Q-Learning Netlogo Extension

This extension provides an easy way to use Q-Learning within Netlogo.

Table of Contents

Installation
Usage
Example
Team

Installation

Extension Manager is a tool for discovering and managing extensions. It can be accessed through the “Extensions …” option in the Tools menu.

On the left side of the Extension Manager window, as shown in the image below, there is a list of all available extensions. At the top of the window, there is a text box that can be used to search for an extension by its name.

NetLogo Extension Manager

When an extension is selected, the text on the right side provides a detailed description of the extension. Above the description, there are buttons for various operations, such as installation, update, and uninstallation. The “Add to code tab” button will add the extension to your model’s list of extensions.

Usage

The extension provides a set of primitives to setup and execute the Q-Learning algorithm.

that must be executed during the setup, and another set of primitives that must be executed during the execution of your simulation.

Q-Learning Setup Primitives

The setup primitives must be executed during the set up of your simulation. In NetLogo this is often done in a setup procedure.

It is extremely recommended to execute a clear-all in the setup procedure. If do not execute it, things will get duplicated and the extension may not work.

Then in the setup procedure you must execute an ask to the breed you want to be the learners.

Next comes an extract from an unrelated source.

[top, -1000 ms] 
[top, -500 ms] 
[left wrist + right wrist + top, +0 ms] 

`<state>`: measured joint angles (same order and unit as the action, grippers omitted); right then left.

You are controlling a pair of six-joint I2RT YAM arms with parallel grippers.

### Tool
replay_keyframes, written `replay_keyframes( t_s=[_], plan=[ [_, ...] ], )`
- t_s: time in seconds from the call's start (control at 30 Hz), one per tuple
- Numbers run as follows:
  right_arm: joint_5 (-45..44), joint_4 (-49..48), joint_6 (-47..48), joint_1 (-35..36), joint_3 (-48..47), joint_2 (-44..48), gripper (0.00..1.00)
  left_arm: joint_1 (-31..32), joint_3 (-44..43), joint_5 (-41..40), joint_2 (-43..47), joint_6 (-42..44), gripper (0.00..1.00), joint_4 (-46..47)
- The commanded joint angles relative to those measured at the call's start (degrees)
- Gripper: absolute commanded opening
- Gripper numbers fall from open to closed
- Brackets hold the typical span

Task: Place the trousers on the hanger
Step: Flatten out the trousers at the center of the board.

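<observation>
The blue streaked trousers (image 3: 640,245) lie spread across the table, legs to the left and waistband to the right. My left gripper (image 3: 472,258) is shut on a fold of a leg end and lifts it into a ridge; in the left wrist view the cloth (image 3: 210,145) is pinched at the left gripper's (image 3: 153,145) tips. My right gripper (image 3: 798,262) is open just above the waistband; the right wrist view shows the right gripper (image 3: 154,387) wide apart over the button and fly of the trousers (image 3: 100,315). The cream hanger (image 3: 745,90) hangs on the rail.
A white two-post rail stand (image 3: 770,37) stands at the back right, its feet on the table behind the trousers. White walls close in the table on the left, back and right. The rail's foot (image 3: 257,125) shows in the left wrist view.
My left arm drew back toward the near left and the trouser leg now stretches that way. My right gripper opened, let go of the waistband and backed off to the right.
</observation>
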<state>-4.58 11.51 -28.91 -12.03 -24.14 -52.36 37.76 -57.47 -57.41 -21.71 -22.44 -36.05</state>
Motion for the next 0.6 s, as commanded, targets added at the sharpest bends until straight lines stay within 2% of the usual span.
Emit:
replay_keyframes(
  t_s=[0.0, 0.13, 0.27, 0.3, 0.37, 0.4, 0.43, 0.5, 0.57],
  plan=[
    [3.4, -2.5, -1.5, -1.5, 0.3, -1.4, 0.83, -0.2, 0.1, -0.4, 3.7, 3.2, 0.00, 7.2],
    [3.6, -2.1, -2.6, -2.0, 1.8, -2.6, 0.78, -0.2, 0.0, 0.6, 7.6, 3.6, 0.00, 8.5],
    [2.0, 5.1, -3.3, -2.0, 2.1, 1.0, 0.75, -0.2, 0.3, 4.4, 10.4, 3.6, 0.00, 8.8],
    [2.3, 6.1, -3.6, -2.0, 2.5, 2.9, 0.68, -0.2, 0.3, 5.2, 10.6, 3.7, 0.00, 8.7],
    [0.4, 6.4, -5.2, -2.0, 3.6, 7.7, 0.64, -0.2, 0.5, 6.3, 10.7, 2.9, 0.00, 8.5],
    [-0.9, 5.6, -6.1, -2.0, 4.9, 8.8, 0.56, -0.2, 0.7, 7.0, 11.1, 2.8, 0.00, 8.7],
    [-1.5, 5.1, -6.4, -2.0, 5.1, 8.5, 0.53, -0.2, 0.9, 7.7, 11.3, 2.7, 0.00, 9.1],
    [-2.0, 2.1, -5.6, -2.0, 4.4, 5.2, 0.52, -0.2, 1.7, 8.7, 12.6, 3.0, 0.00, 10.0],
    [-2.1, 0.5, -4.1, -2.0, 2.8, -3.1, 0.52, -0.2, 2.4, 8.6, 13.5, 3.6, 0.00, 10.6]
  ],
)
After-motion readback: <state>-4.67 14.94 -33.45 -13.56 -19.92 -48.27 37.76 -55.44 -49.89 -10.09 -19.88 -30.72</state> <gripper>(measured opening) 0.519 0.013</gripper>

Inside this ask you can run the following primitives:

`qlearningextension:state-def ["var1" "varN"]`

Used to define the state representation of your learner agent. This primitive receives a list containing variable names that the agent that did the ask owns. Before running any of the primitives below you must first run this primitive.

`qlearningextension:state-def ["var1" "varN"] reporter`

Acts exactly the previous primitive, except that it admits an additional reporter argument. This primitive is useful when you need to add values to the state definition that are not agent variables.

The reporter argument must be a reporter that returns a string. Every time the extension is about to generate a state, this reporter will be called and its return will be added to the state definition of that state.

`(qlearningextension:action [action1] [action2] [actionN])`

Used to define what actions the learner agent can perform.

The primitive receives as argument(s) the action(s) that the agent can perform. You can pass how many actions you want, but they must be procedures not reporters.

Please notice (and do not forget to type) the parentheses encapsulating the primitive call and the brackets surrounding each action.

`learningextension:reward [rewardFunc]`

Used to define a reporter that will return a number with the reward for the current state.

`qlearningextension:end-episode [isEndState] resetEpisode`

This primitive should be used in episodic learning to reset the problem to its initial state by the end of an episode.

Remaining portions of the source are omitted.